------ DATA TO PROCESS

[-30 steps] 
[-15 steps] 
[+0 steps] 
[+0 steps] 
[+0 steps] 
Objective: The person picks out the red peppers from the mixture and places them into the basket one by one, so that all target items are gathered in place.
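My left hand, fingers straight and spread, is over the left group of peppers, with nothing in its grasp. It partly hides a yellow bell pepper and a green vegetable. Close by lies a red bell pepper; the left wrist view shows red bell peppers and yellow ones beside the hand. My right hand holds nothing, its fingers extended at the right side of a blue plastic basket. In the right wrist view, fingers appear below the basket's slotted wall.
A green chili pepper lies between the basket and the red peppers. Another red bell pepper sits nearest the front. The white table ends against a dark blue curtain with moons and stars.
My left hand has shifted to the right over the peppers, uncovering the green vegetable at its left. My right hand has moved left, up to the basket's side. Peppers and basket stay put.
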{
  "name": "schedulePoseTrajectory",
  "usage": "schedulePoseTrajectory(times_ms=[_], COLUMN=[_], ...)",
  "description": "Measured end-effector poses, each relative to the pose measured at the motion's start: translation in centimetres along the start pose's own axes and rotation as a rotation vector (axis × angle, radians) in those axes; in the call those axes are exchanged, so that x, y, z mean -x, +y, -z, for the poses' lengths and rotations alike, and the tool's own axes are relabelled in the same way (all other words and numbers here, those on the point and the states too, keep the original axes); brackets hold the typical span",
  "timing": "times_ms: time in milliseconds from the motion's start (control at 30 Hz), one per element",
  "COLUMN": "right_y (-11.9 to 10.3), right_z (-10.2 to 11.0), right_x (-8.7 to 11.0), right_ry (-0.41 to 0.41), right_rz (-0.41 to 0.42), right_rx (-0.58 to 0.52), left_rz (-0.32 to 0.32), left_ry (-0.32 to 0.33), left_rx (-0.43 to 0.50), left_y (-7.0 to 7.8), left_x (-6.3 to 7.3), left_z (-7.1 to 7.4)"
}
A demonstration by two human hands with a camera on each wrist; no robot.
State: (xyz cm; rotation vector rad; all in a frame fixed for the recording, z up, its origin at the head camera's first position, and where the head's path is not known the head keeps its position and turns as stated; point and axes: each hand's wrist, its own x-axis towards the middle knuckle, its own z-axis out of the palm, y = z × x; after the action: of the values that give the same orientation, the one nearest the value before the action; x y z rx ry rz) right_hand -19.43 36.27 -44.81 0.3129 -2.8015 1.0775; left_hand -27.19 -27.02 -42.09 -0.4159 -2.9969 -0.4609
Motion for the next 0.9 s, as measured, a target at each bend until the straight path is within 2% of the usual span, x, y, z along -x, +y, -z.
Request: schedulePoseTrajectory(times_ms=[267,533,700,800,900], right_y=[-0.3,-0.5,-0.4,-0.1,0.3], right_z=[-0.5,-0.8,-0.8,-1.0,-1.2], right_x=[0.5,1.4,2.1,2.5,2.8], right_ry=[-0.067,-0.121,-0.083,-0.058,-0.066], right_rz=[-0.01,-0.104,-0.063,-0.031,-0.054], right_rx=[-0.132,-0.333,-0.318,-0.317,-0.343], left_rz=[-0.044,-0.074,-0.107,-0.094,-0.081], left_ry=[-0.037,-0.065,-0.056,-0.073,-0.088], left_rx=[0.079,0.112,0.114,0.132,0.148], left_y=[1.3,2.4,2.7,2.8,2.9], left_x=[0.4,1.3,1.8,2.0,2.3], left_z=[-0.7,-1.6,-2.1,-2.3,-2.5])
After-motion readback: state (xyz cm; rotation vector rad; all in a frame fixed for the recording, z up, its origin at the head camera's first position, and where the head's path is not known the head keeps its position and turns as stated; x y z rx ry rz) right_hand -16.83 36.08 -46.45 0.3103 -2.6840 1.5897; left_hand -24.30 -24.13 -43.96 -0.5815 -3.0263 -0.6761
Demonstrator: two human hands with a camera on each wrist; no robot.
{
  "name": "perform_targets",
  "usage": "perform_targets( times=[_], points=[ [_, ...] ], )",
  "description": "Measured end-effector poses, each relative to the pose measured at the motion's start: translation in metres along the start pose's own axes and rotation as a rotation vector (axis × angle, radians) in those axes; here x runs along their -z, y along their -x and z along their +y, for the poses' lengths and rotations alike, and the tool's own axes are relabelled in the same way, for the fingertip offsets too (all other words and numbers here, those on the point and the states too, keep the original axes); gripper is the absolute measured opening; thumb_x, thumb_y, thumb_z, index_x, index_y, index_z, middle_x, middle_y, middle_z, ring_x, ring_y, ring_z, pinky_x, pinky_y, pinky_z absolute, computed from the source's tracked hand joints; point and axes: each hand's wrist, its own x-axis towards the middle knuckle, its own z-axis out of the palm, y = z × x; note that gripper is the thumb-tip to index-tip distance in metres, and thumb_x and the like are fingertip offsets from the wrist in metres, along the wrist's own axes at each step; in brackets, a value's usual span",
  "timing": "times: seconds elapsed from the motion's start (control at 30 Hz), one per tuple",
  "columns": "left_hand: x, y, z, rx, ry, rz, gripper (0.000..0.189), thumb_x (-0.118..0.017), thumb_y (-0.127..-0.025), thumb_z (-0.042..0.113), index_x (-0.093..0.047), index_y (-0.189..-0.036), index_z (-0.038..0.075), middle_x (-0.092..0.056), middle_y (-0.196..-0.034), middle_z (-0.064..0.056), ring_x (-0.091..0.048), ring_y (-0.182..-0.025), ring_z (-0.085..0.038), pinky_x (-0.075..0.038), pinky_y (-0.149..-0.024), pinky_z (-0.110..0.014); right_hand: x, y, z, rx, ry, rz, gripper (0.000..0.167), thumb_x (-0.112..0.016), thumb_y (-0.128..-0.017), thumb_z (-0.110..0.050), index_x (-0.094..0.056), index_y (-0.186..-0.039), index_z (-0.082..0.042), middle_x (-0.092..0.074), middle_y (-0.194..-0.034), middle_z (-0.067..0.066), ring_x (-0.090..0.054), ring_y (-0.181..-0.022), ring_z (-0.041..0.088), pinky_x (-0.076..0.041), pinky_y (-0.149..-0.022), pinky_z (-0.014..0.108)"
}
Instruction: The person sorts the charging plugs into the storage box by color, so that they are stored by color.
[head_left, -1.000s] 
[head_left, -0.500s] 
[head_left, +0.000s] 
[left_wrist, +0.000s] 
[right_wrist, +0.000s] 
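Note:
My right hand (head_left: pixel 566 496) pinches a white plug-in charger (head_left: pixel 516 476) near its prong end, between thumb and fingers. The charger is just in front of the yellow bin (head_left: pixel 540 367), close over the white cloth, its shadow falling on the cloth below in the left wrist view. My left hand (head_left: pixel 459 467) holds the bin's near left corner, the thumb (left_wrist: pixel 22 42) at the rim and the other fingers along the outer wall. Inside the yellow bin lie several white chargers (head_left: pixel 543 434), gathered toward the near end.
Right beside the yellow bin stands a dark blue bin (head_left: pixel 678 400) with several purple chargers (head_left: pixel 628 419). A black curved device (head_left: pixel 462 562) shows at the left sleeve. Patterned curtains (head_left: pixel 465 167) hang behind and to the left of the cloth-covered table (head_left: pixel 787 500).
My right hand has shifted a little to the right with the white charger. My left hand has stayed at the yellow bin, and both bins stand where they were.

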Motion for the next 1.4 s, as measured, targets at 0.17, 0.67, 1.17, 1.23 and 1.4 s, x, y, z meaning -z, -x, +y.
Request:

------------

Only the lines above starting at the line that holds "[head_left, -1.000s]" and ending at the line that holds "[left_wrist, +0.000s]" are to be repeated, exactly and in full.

◆ EXPECTED ANSWER
[head_left, -1.000s] 
[head_left, -0.500s] 
[head_left, +0.000s] 
[left_wrist, +0.000s] 

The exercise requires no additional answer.